EXERCISE GOAL: When the word "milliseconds" shows up in a line of the data below, copy that whole line.

RECORDS FOR PROCESSING:
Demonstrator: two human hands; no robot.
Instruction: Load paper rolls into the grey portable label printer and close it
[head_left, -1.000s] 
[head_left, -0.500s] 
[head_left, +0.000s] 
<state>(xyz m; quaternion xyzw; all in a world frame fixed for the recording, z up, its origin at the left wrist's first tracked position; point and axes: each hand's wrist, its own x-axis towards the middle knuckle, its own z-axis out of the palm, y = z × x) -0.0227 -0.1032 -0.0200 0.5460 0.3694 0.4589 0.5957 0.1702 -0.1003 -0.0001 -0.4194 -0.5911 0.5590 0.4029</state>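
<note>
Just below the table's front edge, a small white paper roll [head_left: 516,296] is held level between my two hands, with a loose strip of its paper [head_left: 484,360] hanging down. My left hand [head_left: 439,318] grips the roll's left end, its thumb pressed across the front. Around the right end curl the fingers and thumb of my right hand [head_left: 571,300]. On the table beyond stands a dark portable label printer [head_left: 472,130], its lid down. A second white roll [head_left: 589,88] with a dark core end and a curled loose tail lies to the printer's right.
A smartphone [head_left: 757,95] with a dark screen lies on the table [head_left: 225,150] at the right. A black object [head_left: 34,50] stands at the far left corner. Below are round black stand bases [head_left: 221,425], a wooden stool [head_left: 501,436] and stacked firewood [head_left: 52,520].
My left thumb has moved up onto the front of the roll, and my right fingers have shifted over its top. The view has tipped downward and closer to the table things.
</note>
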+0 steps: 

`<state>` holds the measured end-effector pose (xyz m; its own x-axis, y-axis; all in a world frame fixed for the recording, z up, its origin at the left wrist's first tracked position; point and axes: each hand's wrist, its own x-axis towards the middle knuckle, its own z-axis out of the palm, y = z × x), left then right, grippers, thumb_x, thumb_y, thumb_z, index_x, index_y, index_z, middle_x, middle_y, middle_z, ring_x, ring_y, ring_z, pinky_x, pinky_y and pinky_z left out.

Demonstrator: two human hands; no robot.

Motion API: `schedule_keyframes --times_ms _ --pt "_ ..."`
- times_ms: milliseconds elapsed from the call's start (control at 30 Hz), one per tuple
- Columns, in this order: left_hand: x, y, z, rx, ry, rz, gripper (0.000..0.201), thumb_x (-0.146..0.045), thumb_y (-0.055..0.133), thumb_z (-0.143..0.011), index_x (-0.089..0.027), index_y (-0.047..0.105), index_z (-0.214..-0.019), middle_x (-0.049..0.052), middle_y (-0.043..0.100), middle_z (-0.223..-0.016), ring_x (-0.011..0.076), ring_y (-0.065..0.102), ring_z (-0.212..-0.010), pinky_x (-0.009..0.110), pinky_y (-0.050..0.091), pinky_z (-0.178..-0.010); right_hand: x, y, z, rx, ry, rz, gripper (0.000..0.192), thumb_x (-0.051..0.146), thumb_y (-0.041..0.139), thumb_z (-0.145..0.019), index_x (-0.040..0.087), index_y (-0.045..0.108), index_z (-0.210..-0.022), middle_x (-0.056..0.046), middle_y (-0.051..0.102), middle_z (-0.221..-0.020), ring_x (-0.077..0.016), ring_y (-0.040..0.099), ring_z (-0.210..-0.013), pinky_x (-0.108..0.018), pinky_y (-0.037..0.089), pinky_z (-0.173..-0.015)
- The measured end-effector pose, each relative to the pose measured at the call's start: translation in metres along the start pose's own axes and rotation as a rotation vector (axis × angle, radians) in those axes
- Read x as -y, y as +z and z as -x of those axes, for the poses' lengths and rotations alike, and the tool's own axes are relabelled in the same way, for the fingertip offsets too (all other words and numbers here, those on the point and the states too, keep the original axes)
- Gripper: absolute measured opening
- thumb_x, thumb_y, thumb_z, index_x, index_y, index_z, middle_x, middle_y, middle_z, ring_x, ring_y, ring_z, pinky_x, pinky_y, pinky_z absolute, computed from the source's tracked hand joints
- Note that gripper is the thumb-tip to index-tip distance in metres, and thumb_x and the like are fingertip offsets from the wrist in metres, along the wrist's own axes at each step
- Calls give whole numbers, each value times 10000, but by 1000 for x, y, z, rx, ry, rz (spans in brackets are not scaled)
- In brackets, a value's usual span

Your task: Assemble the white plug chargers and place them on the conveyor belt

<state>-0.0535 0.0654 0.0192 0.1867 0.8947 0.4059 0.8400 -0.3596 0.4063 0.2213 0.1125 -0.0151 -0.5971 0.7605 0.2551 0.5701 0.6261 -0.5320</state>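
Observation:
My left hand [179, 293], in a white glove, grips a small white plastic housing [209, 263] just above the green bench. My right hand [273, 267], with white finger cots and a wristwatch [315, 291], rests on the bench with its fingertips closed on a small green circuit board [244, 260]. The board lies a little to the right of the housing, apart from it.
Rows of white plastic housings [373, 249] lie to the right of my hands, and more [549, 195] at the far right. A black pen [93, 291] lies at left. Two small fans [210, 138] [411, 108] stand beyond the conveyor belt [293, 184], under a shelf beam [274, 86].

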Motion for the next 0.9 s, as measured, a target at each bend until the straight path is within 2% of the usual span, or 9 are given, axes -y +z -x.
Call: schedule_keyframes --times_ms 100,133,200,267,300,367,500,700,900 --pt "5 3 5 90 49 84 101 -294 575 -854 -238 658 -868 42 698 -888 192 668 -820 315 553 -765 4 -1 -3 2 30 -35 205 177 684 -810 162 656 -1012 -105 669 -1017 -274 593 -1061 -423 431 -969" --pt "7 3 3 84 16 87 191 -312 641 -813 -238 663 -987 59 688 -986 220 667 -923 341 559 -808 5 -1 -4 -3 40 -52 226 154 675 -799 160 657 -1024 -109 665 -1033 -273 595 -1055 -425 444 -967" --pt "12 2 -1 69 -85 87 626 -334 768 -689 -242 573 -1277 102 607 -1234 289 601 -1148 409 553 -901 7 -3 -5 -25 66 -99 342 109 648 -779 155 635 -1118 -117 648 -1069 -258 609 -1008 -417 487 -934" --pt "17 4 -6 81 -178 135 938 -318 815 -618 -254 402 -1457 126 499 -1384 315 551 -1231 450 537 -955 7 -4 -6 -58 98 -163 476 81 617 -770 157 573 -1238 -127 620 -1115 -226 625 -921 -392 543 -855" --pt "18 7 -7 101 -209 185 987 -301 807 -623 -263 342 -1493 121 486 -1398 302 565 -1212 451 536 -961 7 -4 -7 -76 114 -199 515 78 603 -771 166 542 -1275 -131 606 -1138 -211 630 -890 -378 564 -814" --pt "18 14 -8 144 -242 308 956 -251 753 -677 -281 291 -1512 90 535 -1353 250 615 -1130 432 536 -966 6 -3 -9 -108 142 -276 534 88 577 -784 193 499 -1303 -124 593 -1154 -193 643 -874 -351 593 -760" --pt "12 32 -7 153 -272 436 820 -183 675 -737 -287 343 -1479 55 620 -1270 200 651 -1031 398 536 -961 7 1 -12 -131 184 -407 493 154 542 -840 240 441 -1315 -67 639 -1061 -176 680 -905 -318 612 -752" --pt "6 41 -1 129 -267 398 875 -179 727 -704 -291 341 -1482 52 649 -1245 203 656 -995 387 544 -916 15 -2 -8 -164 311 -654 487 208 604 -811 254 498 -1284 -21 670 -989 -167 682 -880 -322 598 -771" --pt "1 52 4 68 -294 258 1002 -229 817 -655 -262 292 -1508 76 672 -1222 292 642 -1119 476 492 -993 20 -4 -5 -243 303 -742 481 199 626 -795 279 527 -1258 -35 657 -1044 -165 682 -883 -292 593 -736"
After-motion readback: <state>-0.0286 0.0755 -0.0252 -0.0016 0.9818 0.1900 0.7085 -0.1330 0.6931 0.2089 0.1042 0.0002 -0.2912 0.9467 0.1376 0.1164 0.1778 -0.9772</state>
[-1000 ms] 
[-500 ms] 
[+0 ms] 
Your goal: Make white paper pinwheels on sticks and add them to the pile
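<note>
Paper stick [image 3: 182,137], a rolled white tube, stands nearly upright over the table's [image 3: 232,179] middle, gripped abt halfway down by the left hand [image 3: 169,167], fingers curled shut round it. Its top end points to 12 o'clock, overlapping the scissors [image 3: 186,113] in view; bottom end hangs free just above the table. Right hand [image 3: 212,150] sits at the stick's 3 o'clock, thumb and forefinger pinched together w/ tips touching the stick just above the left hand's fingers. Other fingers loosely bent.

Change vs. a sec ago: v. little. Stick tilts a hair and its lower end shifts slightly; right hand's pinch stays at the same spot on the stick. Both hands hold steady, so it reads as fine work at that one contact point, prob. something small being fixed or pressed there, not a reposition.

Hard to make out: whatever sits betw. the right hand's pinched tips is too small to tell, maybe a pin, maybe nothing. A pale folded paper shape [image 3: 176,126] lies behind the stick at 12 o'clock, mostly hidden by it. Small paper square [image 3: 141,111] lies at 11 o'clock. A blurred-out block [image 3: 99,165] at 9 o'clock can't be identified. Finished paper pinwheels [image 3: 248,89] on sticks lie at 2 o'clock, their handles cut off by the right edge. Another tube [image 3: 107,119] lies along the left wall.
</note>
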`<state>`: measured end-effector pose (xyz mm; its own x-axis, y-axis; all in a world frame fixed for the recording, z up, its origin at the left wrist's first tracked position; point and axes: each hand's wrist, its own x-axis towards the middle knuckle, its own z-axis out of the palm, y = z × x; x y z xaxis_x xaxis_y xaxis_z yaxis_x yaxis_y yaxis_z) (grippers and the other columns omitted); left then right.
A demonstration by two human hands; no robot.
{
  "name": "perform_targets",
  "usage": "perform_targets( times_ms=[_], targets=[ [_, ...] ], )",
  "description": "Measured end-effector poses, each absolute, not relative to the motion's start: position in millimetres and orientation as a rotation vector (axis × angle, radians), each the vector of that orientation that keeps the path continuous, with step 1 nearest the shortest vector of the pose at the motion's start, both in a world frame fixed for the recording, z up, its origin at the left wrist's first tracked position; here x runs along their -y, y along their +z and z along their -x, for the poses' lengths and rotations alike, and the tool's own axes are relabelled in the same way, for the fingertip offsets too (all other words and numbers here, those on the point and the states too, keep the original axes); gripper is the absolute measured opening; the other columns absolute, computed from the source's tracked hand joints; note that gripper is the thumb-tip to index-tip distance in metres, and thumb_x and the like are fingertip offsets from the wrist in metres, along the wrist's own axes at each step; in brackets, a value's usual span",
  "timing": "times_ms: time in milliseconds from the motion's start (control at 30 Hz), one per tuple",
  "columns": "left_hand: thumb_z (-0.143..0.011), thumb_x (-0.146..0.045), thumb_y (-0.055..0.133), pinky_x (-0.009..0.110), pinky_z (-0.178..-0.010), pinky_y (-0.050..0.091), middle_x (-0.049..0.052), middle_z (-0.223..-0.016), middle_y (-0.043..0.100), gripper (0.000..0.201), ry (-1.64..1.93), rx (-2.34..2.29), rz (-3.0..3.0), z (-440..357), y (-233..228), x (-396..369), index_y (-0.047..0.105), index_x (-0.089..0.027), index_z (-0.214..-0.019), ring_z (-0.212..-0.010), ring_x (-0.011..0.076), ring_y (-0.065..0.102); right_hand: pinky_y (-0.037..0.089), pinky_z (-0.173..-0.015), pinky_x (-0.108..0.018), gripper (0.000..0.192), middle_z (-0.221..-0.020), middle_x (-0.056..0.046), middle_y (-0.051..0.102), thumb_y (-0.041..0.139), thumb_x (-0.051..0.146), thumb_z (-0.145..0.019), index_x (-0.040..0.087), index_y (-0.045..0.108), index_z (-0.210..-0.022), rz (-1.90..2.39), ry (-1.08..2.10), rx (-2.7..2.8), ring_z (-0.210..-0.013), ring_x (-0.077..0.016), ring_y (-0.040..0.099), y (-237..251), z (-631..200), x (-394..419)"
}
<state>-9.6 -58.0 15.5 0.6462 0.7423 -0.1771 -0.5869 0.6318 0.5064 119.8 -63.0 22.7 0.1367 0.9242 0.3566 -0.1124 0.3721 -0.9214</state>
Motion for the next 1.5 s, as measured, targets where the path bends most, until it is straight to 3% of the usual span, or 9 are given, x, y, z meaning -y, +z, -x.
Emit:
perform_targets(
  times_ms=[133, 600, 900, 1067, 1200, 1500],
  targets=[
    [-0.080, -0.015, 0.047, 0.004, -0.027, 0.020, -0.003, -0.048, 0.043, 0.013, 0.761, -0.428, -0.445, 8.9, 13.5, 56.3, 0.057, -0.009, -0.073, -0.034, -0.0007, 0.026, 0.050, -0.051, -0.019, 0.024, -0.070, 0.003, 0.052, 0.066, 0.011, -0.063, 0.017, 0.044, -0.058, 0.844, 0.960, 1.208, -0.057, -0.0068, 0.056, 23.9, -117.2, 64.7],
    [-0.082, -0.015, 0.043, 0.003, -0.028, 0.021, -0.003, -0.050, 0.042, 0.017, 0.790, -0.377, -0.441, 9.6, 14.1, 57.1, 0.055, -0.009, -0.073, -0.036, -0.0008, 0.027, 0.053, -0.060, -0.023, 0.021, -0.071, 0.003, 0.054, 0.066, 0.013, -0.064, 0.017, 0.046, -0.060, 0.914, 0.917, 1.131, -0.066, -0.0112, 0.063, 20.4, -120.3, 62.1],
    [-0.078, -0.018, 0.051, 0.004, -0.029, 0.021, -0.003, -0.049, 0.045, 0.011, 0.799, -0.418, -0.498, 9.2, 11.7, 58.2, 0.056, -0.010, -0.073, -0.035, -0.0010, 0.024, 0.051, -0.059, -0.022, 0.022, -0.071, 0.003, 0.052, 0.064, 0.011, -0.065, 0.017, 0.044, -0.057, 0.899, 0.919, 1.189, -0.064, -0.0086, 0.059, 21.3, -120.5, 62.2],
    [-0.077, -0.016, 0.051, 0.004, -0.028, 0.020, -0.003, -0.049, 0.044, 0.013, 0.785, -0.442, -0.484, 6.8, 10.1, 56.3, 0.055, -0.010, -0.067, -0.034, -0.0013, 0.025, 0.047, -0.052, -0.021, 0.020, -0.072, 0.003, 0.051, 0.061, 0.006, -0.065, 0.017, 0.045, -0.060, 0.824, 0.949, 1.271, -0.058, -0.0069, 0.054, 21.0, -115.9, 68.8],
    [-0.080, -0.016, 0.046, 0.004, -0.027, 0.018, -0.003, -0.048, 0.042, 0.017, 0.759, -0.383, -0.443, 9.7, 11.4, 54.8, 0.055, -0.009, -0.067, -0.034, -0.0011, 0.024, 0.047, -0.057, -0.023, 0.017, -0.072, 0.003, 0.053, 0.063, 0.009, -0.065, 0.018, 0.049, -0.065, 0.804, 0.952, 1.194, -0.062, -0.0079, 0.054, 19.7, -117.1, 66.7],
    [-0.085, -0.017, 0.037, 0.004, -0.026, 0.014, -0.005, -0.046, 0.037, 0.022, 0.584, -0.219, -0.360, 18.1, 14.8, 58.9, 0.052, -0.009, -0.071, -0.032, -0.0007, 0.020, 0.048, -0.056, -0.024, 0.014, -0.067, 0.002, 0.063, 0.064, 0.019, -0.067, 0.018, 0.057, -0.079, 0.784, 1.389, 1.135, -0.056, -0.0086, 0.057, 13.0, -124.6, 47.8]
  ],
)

SOLUTION BELOW:
- times_ms: milliseconds elapsed from the call's start (control at 30 Hz), one per tuple
  "timing": "times_ms: time in milliseconds from the motion's start (control at 30 Hz), one per tuple",

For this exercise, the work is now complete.